● **Work instructions**
Copy out the lines of the records below, and only those lines, from the one with "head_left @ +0" through the one with "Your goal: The", exactly as they appear.

——

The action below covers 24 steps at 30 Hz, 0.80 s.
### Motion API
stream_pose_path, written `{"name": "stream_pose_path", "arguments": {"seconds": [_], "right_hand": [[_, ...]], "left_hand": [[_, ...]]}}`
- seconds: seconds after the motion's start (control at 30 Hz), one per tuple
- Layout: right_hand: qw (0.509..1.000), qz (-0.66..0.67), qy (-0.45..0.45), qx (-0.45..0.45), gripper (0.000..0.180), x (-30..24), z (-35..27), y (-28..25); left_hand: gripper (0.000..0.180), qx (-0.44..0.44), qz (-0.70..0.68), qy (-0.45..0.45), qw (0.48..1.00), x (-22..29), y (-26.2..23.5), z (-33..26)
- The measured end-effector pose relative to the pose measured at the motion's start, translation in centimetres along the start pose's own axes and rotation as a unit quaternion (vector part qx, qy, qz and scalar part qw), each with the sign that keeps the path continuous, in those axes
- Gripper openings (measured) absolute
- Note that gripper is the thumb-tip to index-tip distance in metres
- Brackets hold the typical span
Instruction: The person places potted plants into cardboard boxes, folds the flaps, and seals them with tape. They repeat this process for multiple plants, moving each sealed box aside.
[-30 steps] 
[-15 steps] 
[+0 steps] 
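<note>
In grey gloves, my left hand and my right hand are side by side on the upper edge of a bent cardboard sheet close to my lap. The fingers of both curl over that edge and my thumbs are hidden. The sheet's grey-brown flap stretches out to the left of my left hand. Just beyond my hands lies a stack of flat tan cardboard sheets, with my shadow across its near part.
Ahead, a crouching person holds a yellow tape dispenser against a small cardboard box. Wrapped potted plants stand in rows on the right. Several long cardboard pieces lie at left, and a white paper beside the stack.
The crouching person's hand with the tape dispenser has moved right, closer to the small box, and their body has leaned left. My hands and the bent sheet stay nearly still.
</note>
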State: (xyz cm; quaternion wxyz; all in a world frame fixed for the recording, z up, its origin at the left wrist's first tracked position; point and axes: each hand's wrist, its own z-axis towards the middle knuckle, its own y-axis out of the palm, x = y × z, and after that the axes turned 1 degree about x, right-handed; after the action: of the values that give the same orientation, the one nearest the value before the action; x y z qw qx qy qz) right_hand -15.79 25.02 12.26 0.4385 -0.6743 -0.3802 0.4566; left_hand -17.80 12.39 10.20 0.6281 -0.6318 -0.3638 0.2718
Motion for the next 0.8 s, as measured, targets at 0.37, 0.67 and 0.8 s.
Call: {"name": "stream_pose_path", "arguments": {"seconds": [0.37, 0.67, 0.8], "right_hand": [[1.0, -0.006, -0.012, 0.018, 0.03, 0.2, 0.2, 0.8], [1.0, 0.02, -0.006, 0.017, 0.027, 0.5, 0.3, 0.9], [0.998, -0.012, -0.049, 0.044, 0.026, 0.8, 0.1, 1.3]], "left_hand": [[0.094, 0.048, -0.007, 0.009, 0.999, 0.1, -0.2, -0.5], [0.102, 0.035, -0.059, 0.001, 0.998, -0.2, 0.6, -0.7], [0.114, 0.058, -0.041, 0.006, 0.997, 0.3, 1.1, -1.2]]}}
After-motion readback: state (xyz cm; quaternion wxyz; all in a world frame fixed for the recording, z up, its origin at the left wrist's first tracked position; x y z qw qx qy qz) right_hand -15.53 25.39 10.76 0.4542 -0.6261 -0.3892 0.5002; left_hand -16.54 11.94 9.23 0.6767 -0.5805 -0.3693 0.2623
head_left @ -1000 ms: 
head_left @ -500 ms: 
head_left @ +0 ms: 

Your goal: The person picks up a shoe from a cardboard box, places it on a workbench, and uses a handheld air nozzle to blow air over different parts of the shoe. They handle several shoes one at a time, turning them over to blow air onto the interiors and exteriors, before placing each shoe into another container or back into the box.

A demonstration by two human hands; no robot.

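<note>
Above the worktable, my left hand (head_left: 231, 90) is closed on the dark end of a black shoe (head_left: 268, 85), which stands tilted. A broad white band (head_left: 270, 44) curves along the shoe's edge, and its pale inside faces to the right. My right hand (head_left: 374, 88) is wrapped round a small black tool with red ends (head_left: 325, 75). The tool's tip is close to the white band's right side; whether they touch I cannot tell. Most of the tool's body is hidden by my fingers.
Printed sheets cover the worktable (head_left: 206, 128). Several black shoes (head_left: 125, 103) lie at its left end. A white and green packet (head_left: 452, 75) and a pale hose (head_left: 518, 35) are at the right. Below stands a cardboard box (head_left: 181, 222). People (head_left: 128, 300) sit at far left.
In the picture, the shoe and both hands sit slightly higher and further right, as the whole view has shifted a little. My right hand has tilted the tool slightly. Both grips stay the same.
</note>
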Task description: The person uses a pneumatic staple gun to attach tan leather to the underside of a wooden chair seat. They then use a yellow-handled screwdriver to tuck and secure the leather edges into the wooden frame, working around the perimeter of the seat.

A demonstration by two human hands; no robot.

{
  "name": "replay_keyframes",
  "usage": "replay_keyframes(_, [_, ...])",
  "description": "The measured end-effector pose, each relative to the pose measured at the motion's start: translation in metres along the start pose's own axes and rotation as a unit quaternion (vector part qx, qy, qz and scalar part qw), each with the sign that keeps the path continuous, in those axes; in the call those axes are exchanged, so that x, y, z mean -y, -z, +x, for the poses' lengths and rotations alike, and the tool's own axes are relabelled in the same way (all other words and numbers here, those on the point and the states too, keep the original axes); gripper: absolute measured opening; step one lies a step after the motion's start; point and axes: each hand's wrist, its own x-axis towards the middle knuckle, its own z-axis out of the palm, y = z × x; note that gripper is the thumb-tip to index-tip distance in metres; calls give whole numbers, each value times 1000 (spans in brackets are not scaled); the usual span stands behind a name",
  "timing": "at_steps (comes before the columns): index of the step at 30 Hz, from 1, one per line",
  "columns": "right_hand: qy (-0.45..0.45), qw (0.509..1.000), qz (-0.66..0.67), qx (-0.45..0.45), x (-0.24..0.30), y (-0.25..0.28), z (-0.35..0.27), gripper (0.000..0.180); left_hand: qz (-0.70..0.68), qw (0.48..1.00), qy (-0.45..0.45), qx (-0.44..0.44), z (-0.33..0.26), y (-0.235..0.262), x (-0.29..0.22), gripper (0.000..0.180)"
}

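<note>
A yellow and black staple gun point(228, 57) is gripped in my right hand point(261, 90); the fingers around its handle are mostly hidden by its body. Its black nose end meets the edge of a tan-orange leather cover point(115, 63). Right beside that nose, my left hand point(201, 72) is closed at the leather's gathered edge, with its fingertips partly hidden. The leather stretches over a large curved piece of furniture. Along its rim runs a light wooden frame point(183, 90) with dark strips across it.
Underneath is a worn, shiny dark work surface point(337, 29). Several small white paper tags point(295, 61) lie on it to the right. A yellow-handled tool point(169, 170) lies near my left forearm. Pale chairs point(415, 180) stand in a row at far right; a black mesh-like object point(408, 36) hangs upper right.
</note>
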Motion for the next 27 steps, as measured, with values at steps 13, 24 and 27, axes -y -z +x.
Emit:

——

● **Result**
head_left @ +0 ms: 

Your goal: The person picks up a shoe from a cardboard box, places it on a workbench, and uses a handheld air nozzle to blow air over different parts of the shoe. They handle several shoes one at a time, turning them over to blow air onto the interiors and exteriors, before placing each shoe into another container or back into the box.

No further output is required here.